- The task
Take each line in the entries below that holds "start" and show it.

---------- Data for analysis ----------

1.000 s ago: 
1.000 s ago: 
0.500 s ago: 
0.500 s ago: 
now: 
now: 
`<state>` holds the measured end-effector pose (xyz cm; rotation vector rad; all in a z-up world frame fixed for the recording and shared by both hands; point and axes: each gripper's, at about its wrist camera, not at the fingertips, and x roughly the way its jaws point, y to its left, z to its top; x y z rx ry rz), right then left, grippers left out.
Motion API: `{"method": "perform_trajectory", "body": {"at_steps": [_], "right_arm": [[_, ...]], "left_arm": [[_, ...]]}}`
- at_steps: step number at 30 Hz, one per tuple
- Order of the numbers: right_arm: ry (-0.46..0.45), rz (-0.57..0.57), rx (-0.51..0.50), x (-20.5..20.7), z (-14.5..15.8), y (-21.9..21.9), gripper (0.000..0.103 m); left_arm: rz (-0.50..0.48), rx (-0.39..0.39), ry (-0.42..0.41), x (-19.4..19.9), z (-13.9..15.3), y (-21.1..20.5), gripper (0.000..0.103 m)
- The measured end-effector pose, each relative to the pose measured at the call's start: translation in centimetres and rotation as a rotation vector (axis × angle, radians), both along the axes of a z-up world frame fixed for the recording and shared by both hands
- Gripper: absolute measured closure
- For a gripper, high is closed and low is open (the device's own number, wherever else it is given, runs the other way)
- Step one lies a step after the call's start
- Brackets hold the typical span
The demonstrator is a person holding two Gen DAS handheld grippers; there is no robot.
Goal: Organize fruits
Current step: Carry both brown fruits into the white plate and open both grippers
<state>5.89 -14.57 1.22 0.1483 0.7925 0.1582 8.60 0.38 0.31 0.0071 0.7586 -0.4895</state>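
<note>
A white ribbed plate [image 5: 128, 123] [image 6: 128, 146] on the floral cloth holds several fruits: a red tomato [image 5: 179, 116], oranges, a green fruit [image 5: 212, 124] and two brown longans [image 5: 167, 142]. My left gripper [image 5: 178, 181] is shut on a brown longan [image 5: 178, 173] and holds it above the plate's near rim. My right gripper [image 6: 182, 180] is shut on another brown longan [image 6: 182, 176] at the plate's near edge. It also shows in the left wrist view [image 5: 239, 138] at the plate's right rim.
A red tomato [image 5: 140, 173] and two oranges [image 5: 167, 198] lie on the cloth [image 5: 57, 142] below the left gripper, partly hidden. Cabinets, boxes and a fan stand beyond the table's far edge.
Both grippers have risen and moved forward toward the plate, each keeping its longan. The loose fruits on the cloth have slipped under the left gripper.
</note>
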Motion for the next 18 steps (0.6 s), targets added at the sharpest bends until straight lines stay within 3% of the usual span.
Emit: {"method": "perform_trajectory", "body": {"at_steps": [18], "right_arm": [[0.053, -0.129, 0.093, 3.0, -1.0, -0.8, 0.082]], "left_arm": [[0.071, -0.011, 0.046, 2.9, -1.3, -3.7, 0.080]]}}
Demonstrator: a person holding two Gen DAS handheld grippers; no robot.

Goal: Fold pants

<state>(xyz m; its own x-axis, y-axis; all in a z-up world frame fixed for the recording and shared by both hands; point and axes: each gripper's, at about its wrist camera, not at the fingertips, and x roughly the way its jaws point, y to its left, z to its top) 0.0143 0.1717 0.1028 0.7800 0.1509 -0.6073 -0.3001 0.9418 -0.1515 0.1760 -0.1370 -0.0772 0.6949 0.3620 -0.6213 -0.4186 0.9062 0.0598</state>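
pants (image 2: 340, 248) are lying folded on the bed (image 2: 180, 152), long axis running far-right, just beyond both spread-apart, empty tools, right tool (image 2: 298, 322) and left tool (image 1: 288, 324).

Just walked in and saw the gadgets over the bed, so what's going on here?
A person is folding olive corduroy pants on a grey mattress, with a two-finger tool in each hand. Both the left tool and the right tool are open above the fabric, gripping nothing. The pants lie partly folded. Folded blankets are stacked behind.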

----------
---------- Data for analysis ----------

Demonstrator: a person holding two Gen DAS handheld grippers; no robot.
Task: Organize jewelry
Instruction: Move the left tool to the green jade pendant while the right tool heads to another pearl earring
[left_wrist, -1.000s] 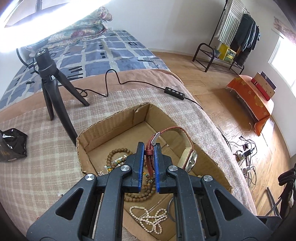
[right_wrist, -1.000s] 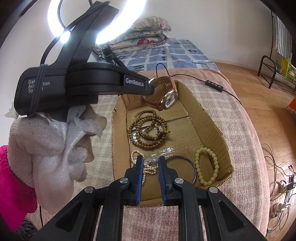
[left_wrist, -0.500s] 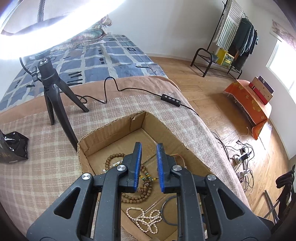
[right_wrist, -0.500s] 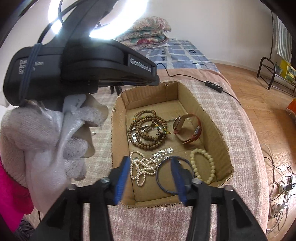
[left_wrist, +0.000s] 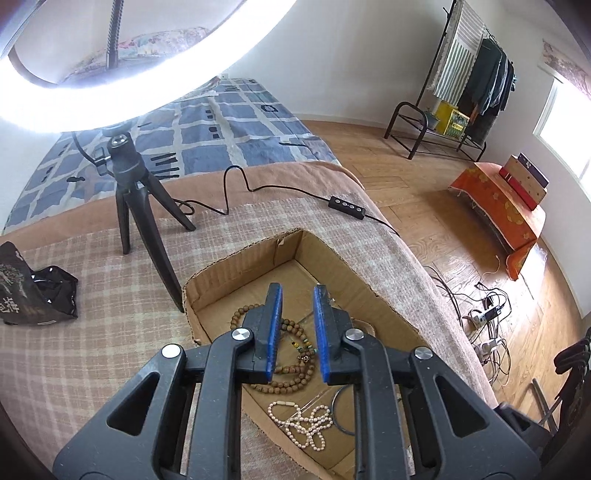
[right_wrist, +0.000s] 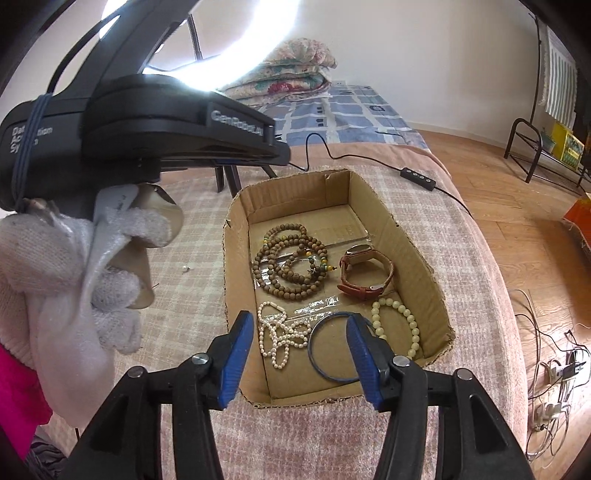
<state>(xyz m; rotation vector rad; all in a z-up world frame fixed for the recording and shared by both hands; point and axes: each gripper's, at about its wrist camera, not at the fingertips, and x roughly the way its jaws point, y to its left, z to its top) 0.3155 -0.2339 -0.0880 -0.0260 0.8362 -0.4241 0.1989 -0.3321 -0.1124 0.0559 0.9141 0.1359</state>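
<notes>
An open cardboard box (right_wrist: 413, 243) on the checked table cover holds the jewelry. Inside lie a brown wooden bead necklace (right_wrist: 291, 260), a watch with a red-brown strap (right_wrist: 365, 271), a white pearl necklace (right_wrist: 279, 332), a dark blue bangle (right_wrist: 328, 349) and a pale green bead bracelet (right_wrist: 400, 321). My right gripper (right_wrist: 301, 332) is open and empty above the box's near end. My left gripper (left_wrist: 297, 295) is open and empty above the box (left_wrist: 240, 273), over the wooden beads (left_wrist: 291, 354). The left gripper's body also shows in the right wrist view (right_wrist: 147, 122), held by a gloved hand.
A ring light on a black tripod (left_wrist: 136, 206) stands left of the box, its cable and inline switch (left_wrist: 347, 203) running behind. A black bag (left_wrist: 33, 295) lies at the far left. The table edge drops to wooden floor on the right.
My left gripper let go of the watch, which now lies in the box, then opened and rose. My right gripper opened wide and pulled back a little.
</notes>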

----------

- Reply to the task
- The measured end-effector pose, each relative to the pose measured at the call's start: translation in centimetres and rotation as a rotation vector (axis × angle, radians), both along the axes of a z-up world frame fixed for the recording and shared by both hands
- Step one lies a step after the call's start

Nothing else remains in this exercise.